QGIS Enhancement: Fix handling of provider default value clauses/Autogenerate/nextval(...) handling
Date 2022/02/14
Author Nyall Dawson (@nyalldawson)
Contact nyall dot dawson at gmail dot com
Version QGIS 3.26/3.28
Summary
A consistent source of issues and user frustation in QGIS stems from how QGIS treats provider-side default values for attributes of newly created features.
The issues are seen in many situations, but in particular are commonplace with:
The "FID" attribute in a GeoPackage layer, which uses a "Autogenerate" default value clause
Default value clauses in Postgres tables, or columns from a Postgres table which use "serial" field types or series (resulting in nextval(...) type default clauses)
Default value clauses in MS Sql Server or Oracle tables
The primary key attribute in a Spatialite table
Some typical issues associated with these tables include:
QGIS gets confused in some circumstances and incorrectly treats the default value clause as a string literal value, which causes issues when QGIS attempts to
store a string like 'Autogenerate' or 'nextval(...)' in a numeric column
Attribute tables and form widgets treat the default value clauses text as a string value, so a user must manually delete out the "Autogenerate" or "nextval(...)"
text which shows as the default value for these attributes before entering their actual values
Processes in QGIS which transfer features between layers get confused and always treat the clause as a string literal.

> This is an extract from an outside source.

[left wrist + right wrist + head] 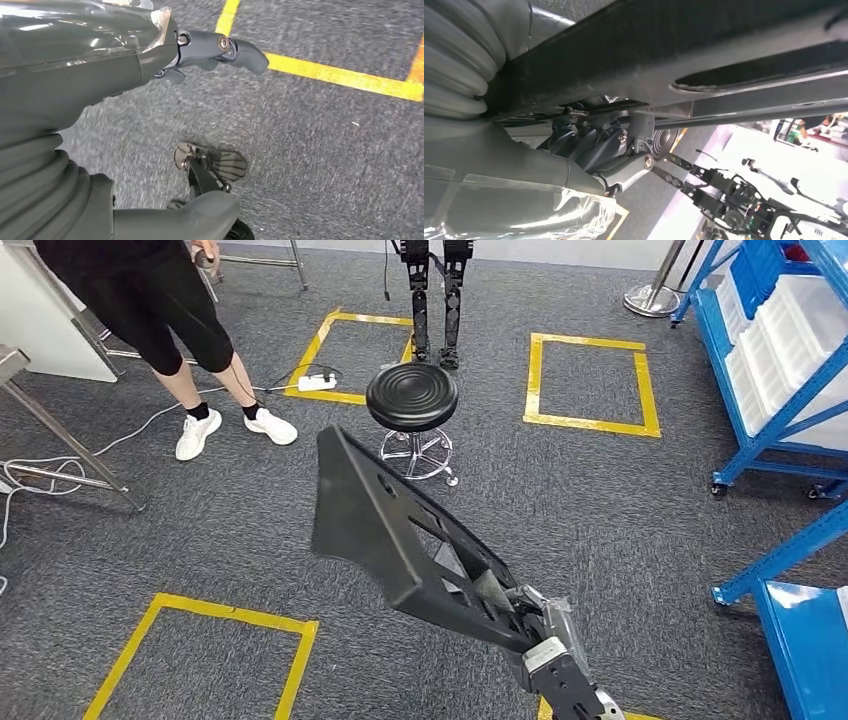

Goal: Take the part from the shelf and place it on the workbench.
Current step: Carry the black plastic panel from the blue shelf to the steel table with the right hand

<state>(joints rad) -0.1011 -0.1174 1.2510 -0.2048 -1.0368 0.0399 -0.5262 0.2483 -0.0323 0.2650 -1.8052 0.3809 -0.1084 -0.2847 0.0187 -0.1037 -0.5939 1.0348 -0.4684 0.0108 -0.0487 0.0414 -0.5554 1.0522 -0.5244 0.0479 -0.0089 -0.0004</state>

For instance, a typical workflow which results
in these issues is to create some new features in a Geopackage layer, leaving the FID column with its default "Autogenerate" value. Without saving the table, the user
then tries to export the table as a different data format, or runs a Processing tool on the layer. The export/tool fails, as it will attempt to store an "Autogenerate"
string value inside numeric FID columns.
Various attempts have been made to fix these issues in an ad-hoc (one-by-one) manner, but ultimately they are a result of an API limitation in QGIS and cannot be completely
solved without re-working the associated API.
Proposed Solution
In order to fix the underlying causes of these issues, it will be necessary to rework the QGIS API relating to handling default value clauses.

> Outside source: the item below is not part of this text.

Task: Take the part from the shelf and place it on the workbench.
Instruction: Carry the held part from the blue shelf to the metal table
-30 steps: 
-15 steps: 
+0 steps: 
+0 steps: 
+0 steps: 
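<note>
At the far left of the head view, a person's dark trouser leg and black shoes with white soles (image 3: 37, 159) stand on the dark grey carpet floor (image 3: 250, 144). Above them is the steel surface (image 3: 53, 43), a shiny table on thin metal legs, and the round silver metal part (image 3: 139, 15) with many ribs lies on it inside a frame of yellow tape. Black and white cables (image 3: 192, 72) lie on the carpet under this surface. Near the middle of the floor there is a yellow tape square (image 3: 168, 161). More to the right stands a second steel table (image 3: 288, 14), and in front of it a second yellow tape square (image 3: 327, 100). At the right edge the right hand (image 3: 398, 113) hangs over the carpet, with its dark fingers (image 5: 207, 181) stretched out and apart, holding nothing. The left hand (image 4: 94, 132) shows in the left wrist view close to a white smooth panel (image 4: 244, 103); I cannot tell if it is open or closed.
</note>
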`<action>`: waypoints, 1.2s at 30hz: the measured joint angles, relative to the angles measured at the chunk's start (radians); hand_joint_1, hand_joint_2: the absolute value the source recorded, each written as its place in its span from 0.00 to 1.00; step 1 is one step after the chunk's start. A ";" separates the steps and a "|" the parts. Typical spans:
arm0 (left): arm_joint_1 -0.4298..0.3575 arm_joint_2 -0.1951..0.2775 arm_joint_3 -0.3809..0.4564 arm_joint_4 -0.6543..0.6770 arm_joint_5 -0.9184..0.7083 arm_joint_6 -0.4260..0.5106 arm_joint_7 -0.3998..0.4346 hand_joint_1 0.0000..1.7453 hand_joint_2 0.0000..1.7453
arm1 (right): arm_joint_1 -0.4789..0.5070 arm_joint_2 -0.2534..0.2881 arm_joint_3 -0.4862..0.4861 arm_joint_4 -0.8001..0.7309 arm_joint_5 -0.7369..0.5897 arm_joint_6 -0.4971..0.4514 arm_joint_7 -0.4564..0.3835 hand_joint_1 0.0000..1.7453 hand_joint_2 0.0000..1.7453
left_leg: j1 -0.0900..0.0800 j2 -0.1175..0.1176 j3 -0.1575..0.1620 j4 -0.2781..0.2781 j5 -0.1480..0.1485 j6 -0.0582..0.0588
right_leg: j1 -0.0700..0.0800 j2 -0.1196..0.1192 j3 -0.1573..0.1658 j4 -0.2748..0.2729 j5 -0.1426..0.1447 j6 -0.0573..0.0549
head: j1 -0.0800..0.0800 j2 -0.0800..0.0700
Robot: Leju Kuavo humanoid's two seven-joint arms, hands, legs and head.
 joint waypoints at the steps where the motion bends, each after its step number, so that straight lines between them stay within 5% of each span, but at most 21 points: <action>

Currently, default values are handled in QGIS by:
When loading a layer into QGIS, the data provider (QgsVectorDataProvider) subclass will retrieve and store all default value clauses from the backend for all columns
in the table.
When features are created which are associated with that layer, the attributes will be initially set to a text string matching the provider's default value clause
for each attribute. (Via QgsVectorDataProvider::defaultValueClause(int fieldIndex))
When QGIS is saving a new feature to a layer (or updating an existing features' attributes), the value of each attribute is compared against the corresponding
QgsVectorDataProvider::defaultValueClause. If the values match, then NO value is specified for that column when generating the SQL to insert the new feature (or
update the existing one), so that the backend database will correctly use the default value clause to generate a value.
The problem with the current approach is that there is way to determine if an attribute for a particular feature has a value set OR should take the backend's
default value for that column WITHOUT querying the vector data provider. This is not always possible, e.g. when a feature has been "detached" from its original
layer via a copy/paste operation or other similar operation.
In order to resolve this, the following new API is proposed:
A new simple struct/class will be created for QgsUnsetAttributeValue. Initially this class will contain a single string member, which will contain the original
provider backend's default value clause. (This member is for presentation/debugging and API compatiblity purposes only, and has no further use in the API.)
The QgsUnsetAttributeValue class will be metatyped, so will be possible to store as a QVariant value.
When new features are created, the initial value for attributes will be set to QgsUnsetAttributeValue object values for any fields which have a provider-side
default value clause (as opposed to the string literal values currently used)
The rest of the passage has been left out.